Em uma iniciativa histórica, o Ministério Público Federal (MPF) no Pará emitiu uma recomendação contundente aos órgãos estaduais, exigindo medidas imediatas para regulamentar a pulverização terrestre de agrotóxicos e mitigar os danos à saúde humana e ao meio ambiente. A ação, direcionada à Secretaria de Estado de Meio Ambiente e Sustentabilidade (Semas), à Agência de Defesa Agropecuária do Estado do Pará (Adepará) e à Secretaria de Estado de Saúde Pública do Pará (Sespa), reforça a luta contra a contaminação ambiental e o racismo ambiental que afetam comunidades indígenas, quilombolas e rurais no oeste do estado, um dos maiores polos agrícolas do Brasil.
A recomendação, publicada sob o número 4/2025 (veja íntegra, abaixo), é resultado de um inquérito civil que investiga a negligência na proteção de populações vulneráveis, como os indígenas da aldeia Açaizal, do povo Munduruku do Planalto Santareno. A proximidade entre áreas de cultivo intensivo de grãos e moradias tradicionais tem causado impactos devastadores.
Dados alarmantes revelam um aumento de 600% em doenças neurológicas associadas a agrotóxicos na região em apenas uma década, além de 40 denúncias de intoxicação registradas por povos indígenas em 2023. O Sistema de Informação de Agravos de Notificação (Sinan) contabilizou 92 casos de intoxicação aguda entre 2000 e 2024 nos municípios de Belterra, Santarém e Mojuí dos Campos, mas a Organização Mundial da Saúde (OMS) estima que, para cada caso notificado, outros 50 permanecem subnotificados.

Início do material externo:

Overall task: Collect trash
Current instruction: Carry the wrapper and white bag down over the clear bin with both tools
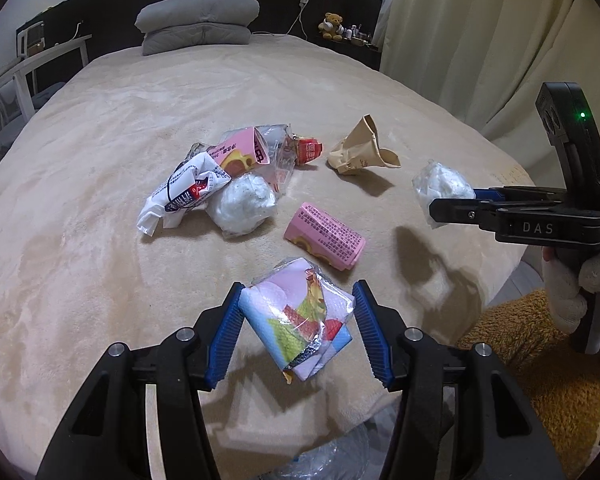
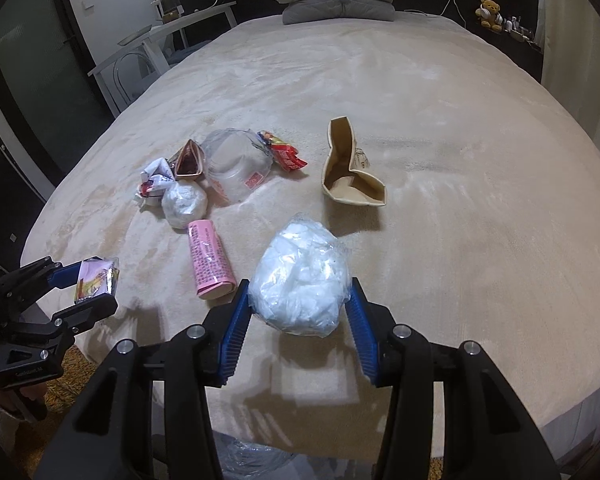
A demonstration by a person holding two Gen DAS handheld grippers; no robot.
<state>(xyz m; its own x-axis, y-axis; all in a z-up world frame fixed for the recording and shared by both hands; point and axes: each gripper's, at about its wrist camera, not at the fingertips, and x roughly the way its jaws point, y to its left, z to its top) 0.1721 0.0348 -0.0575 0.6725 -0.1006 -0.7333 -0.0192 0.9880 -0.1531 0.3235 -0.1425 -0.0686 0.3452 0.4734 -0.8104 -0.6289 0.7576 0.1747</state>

Casos graves, como a paralisação de aulas em uma escola de Belterra devido à intoxicação de alunos e funcionários, evidenciam a gravidade da crise. Estudos científicos confirmam a presença de agrotóxicos, herbicidas, metais pesados e até inseticidas proibidos em águas subterrâneas e superficiais do Planalto Santareno, comprometendo igarapés, açaizais e a subsistência de comunidades.
O Conselho Indígena Munduruku e Apiaká do Planalto Santareno relatou ao MPF a ausência de barreiras de proteção e a destruição de árvores frutíferas, impactando diretamente a economia e a segurança alimentar local.
O MPF destaca que a exposição desproporcional de povos indígenas, quilombolas e comunidades rurais aos efeitos nocivos dos agrotóxicos configura uma forma de racismo ambiental, agravada pelo uso de agrotóxicos como “armas químicas” em conflitos agrários. Essa prática, segundo o documento, visa expulsar populações tradicionais de seus territórios, violando direitos fundamentais e intensificando tensões fundiárias.
Medidas exigidas: um chamado à ação
A recomendação do MPF estabelece diretrizes claras para reverter esse cenário. À Semas e à Adepará, o órgão recomenda:
- Regulamentação urgente da pulverização terrestre, com distâncias mínimas de 500 metros de áreas habitadas e 250 metros de corpos d’água, ou a criação de barreiras naturais;
- Gestão adequada do descarte de insumos e materiais;
- Avaliação de riscos socioambientais e criação de um sistema de vigilância;
- Banco de dados informatizado para registrar incidentes de contaminação;
- Campanhas educativas e auditorias regulares em propriedades agrícolas.
À Sespa, o MPF solicita:
- Programa de vigilância epidemiológica para monitorar doenças ligadas a agrotóxicos;
- Protocolos de atendimento e capacitação de profissionais de saúde;
- Exames toxicológicos periódicos para populações expostas;
- Campanhas de conscientização sobre os riscos dos agrotóxicos.
Impacto da Ação do MPF
A iniciativa do MPF é um marco na defesa do meio ambiente e da saúde pública no Pará, com potencial de transformar a realidade de comunidades expostas à contaminação. A recomendação, embora não seja obrigatória, tem peso significativo: o descumprimento pode levar a ações judiciais cíveis e penais contra os responsáveis.
Com prazo de dez dias para resposta, a pressão sobre Semas, Adepará e Sespa é alta, e a sociedade civil aguarda medidas concretas para proteger vidas e preservar ecossistemas.
Essa ação reforça o papel do MPF como guardião dos direitos coletivos, especialmente em um contexto de crescente pressão sobre terras indígenas e tradicionais. A regulamentação proposta não apenas previne danos à saúde e ao meio ambiente, mas também promove justiça social ao combater o racismo ambiental e proteger populações historicamente marginalizadas.